Gracias a la mediación de su hijo Martín, me entrevisté una tarde de junio de 2005 con Adolfo Prieto. Debo decir antes que había conocido a Adolfo una noche de principios del verano de 2000, cuando una lectura de poesías me dejó en el incómodo lugar frente al micrófono y, a él, entre el público.
Había leído, entre sus libros, Los viajeros ingleses y la emergencia de la literatura argentina, que el Fondo de Cultura Económica había publicado a mediados de los 90.
Prieto había pertenecido –para mí, y hasta que lo conocí– a esa exquisita entelequia de los críticos argentinos formados en una etapa en la que se refundaba lo que hoy conocemos como literatura argentina (que excede, desde luego, los intereses literarios: sus Viajeros ingleses es a tal punto un  clásico que cualquier lector más o menos informado puede leerlo como un repaso de conceptos que, sin embargo, se formulan allí por primera vez), es decir, la configuración de un mapa de lo argentino que recorre no sólo zonas y fronteras, sino también filiaciones. Un país es un territorio simbólico cuyos padres y su descendencia se vuelven muchas veces objeto de discusión.

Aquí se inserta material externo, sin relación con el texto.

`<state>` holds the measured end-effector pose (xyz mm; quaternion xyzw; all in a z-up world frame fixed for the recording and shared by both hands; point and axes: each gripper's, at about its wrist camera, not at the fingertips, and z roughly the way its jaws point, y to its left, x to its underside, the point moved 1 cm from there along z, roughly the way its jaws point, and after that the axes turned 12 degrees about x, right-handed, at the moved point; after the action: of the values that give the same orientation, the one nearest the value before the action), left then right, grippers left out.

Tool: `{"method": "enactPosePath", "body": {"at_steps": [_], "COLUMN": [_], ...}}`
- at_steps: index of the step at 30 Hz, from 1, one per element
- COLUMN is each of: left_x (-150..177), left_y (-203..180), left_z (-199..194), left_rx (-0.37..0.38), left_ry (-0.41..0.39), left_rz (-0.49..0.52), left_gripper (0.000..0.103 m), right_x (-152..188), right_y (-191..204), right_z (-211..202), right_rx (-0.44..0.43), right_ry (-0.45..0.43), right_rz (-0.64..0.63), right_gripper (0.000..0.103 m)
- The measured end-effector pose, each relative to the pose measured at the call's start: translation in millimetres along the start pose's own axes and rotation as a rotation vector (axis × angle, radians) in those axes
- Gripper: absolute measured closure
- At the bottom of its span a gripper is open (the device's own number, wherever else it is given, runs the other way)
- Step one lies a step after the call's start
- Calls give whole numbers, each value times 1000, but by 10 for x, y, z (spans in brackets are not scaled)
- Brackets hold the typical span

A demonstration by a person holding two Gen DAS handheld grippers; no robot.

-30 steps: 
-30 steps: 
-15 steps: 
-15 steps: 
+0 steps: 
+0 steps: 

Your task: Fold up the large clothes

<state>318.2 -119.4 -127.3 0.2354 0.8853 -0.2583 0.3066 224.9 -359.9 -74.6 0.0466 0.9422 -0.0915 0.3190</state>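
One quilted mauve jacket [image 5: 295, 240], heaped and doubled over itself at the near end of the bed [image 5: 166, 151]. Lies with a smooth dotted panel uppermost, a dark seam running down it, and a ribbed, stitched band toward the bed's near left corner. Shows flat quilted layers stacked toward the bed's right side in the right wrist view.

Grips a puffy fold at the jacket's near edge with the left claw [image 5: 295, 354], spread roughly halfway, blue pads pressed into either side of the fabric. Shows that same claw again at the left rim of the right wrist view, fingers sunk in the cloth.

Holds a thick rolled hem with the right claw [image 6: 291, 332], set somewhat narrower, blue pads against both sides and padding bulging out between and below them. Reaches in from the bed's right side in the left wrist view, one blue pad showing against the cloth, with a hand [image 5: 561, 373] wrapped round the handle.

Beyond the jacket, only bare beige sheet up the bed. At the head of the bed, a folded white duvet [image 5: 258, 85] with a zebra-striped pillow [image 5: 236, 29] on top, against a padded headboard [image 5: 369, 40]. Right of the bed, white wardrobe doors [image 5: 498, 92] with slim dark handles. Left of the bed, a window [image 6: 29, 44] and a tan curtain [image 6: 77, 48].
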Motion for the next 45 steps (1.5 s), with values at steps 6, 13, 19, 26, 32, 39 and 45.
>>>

Imagen tomada de Diario La Provincia.
Y ahí estaba yo, el domingo 12 de junio de 2005, en el segundo piso del edificio de la calle Dorrego donde Adolfo Prieto y su esposa me hablaban de Juan José Saer. La charla de Prieto estaba dirigida a un oyente de algún modo informado, no escatimó detalles, pero salvó intimidades. La conversación derivó, sí, en cuestiones personales. De repente me vi llevado a contar cosas de mi extranjería y mi extrañeza familiar que Prieto y su esposa escucharon con interés e, incluso, alentaron. La luz se opacó en las ventanas del segundo piso y terminamos los cafés riéndonos de cosas que no entraban en ningún cálculo.
Mi nota fue un desastre. Sentí que había cumplido una tarea periodística y, a la vez, había traicionado la confianza y la inteligencia de ese hombre que durante más de dos horas me había hablado y me había escuchado discurrir sobre cosas que sólo pueden interesarle a un pariente.
Lo vi uno o dos meses más tarde en alguna actividad cultural, digamos en el centro cultural Parque de España, y me apresuré a saludarlo y a pedirle disculpas. Estaba junto con su esposa, que también me saludó con deferencia y se quedó a su lado mientras yo balbuceaba mis disculpas: que había escrito cualquier cosa, que me había apresurado, que con la urgencia de publicar algo había traicionado palabras que hubiese querido atesorar. La respuesta de Prieto fue, ahora que lo pienso y él ya no está, un regalo mayor todavía: “Me quedo con esa hermosa conversación que tuvimos esa tarde”.
Ahora que ha muerto, va a ser difícil hallar ese aliento y esa elegancia.